Forum Indonesia untuk Transparansi Anggaran (Fitra) mencatat, biaya peyelenggaraan satu pilkada kabupaten atau kota bisa mencapai Rp 25 miliar. Sedangkan, biaya penyelenggaraan pilkada provinsi, bisa mencapai Rp 100 miliar. Jadi, untuk keseluruhan biaya pilkada yang dikeluarkan pemerintah, menurut Fitra, bisa mencapai Rp 17 triliun.  

Itu baru dari sisi biaya. Jumlah pilkada yang banyak itu juga menimbulkan dampak sosial masyarakat di daerah. Menurut catatan Kemdagri, sejak pilkada langsung digelar pada 2005 hingga Agustus 2013, 75 orang meninggal dan 256 lainnya cedera. Belum termasuk kerusakan infrastruktur dan sarana umum akibat amuk massa yang menolak hasil pilkada.

Jika dipetakan, paling tidak ada lima faktor penyebab pilkada di Indonesia masih sarat masalah. Pertama, profesionalitas dan independensi penyelenggara pilkada. Dalam setahun terakhir, Dewan Kehormatan Penyelenggara Pemilu (DKPP) telah menyidangkan 113 perkara pilkada. Dari jumlah itu, 97 perkara telah diputus dengan bermacam konsekuensi hukum, termasuk pemecatan 84 komisioner KPU di daerah.  

Kedua,
sistem peradilan sengketa pilkada. Sengketa pilkada yang dibawa ke MK ternyata banyak menimbulkan ketidakpuasan. Waktu yang diberi UU untuk menyelesaikan sengketa pilkada terlalu sempit, hanya 14 hari. Padahal, pilkada tidak hanya dilaksanakan di Jawa, tapi juga di daerah yang jauh dari Ibu Kota. Perlu waktu yang panjang untuk mengumpulkan bukti-bukti dan membawanya ke Jakarta.  

Ketiga,
fungsi panitia pengawas pemilu (Panwaslu) yang belum maksimal dalam mengawasi pelaksanaan pilkada. Kewenangan Panwaslu masih lemah. Mereka tidak bisa menindaklanjuti laporan-laporan yang masuk dari pihak-pihak yang dirugikan. Keempat, moralitas aparat penegak hukum. Praktik suap yang dilakukan mantan Ketua MK Akil Mochtar menunjukkan moralitas penegak hukum dalam menangani sengketa pilkada masih buruk. Artinya, meski nantinya sengketa pilkada ditangani MA, tanpa ada perbaikan moral aparat tentu peristiwa penangkapan Akil akan terus terjadi.  

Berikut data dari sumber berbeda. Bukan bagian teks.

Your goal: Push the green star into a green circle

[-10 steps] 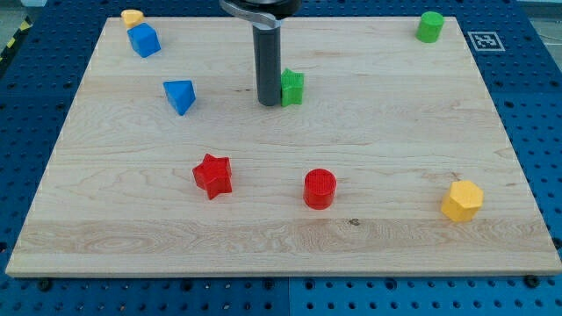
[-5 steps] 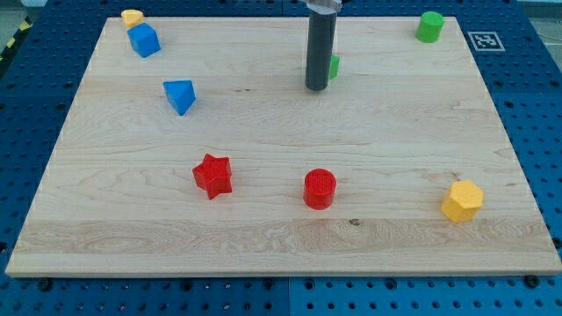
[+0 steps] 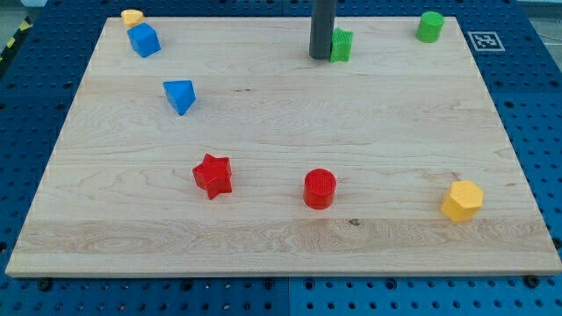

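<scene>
The green star [image 3: 342, 45] sits near the view's top, right of centre, on the wooden board [image 3: 281, 175]. My tip [image 3: 320, 58] stands right against the star's left side. The green circle [image 3: 430, 26], a short cylinder, stands at the view's top right corner of the board, well to the right of the star and a little higher.
A yellow block [image 3: 133, 17] and a blue cube [image 3: 144, 40] lie at the top left. A blue wedge [image 3: 180, 96] is below them. A red star [image 3: 213, 175] and red cylinder [image 3: 320, 189] sit lower centre. A yellow hexagon [image 3: 462, 201] is at lower right.
My tip moved to the right and up the view, pushing the green star from the board's upper middle toward the top right. The other blocks have not moved.
</scene>
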Tool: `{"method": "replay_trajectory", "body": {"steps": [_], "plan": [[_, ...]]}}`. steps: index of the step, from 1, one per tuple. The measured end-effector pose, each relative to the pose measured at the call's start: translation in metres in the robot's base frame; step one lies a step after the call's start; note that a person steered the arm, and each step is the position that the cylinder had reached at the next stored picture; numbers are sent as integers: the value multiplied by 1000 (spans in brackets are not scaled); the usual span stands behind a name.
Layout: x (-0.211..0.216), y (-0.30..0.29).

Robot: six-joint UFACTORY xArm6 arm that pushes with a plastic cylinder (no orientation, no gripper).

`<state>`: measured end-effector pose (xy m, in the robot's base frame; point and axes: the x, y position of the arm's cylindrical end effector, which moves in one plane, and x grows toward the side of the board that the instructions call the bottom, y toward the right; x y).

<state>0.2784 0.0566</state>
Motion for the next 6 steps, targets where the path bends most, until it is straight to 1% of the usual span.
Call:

Kelima, kondisi kesejahteraan di daerah. Kesejahteraan masyarakat di daerah yang masih di bawah rata-rata tentu membuat mereka mudah dimanfaatkan para politisi yang ikut pilkada hanya untuk merebut kekuasaan dan sekadar memiliki kepentingan ekonomi, bukan untuk menjadi pemimpin yang peduli terhadap kondisi rakyat di daerah. Mereka akan mempengaruhi warga untuk memilih dengan iming-iming uang. Kondisi seperti ini menyuburkan praktik politik uang dan membuat biaya pilkada semakin mahal.   Bayangkan jika lima faktor itu belum bisa diatasi, namun sistem pilkada masih seperti saat ini. Energi bangsa kita habis hanya untuk menyelesaikan konflik yang terjadi sebagai dampak pelaksanaan pilkada. Rakyat Indonesia pun akan terpecah-pecah hanya karena mendukung salah satu calon kepala daerah.  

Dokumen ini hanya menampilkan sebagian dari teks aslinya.